### Problem details:
Only the lines holding "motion" are wanted here; copy each from the listing.

### Data provided:
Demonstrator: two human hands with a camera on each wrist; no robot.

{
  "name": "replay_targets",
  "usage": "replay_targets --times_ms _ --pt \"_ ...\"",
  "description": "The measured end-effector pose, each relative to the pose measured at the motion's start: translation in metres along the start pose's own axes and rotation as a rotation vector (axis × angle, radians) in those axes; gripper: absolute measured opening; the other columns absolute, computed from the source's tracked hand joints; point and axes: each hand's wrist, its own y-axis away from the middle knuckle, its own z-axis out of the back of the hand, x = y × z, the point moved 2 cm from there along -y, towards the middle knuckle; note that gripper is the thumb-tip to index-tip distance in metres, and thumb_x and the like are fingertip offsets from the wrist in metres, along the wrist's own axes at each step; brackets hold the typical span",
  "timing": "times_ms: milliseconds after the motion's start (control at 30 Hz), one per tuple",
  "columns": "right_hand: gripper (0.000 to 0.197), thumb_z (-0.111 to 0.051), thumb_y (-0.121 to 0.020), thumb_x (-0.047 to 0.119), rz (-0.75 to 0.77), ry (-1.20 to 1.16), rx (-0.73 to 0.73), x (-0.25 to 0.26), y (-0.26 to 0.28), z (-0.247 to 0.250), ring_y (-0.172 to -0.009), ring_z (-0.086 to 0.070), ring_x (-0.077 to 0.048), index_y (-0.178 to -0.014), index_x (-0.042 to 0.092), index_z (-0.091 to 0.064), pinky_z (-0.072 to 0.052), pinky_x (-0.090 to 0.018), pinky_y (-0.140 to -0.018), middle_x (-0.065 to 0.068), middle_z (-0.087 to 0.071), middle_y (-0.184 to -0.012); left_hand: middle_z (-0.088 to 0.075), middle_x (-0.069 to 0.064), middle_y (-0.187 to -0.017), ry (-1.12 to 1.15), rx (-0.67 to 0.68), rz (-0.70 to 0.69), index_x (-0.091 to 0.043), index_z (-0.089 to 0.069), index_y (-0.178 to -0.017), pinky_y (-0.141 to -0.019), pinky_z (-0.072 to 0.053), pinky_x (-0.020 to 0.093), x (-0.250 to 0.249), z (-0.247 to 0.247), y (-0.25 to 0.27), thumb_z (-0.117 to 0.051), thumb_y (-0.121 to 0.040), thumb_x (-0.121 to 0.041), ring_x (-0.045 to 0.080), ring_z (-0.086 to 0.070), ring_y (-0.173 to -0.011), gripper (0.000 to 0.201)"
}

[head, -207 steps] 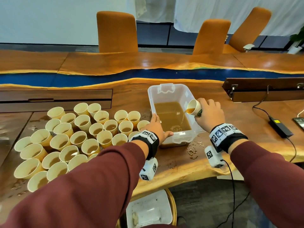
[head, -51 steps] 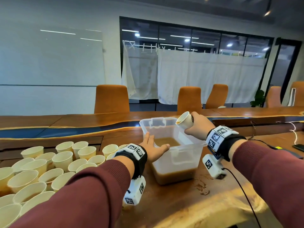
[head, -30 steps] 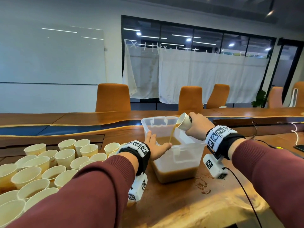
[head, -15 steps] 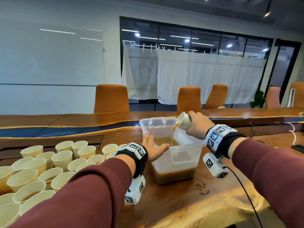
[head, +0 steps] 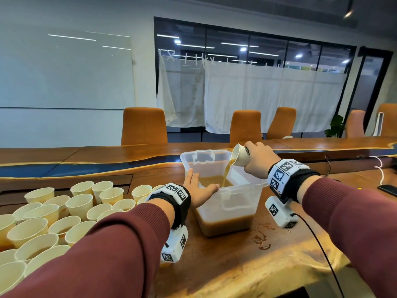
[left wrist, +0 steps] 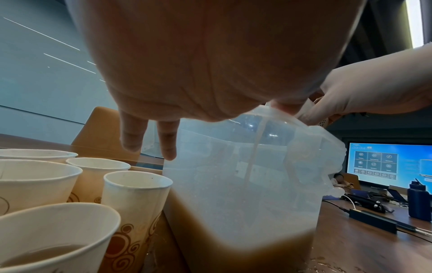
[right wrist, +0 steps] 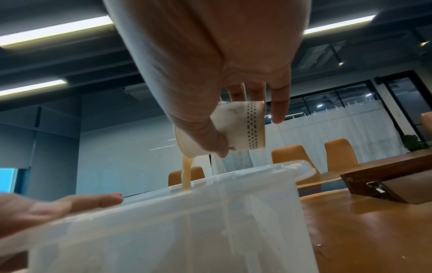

### Response:
  "description": "The measured end-effector pose, each relative to the pose measured at the motion's start: translation in metres along the start pose's own axes and rotation as a rotation vector (axis × angle, radians) in those axes; gripper: absolute measured opening; the other columns absolute, computed from the source's tracked hand joints; point and axes: each hand's wrist, its own y-axis away from the middle knuckle, its own z-axis out of the back of the hand, x = y × z, the point moved 2 cm from there along -y, towards the middle knuckle; note that gripper is the thumb-tip to index-tip distance in metres, and thumb_x and the like are fingertip offsets from the wrist in metres, along the wrist's own axes at each step; brackets hold the typical span",
  "timing": "times_ms: milliseconds after the motion's start (control at 30 Hz), one per tuple",

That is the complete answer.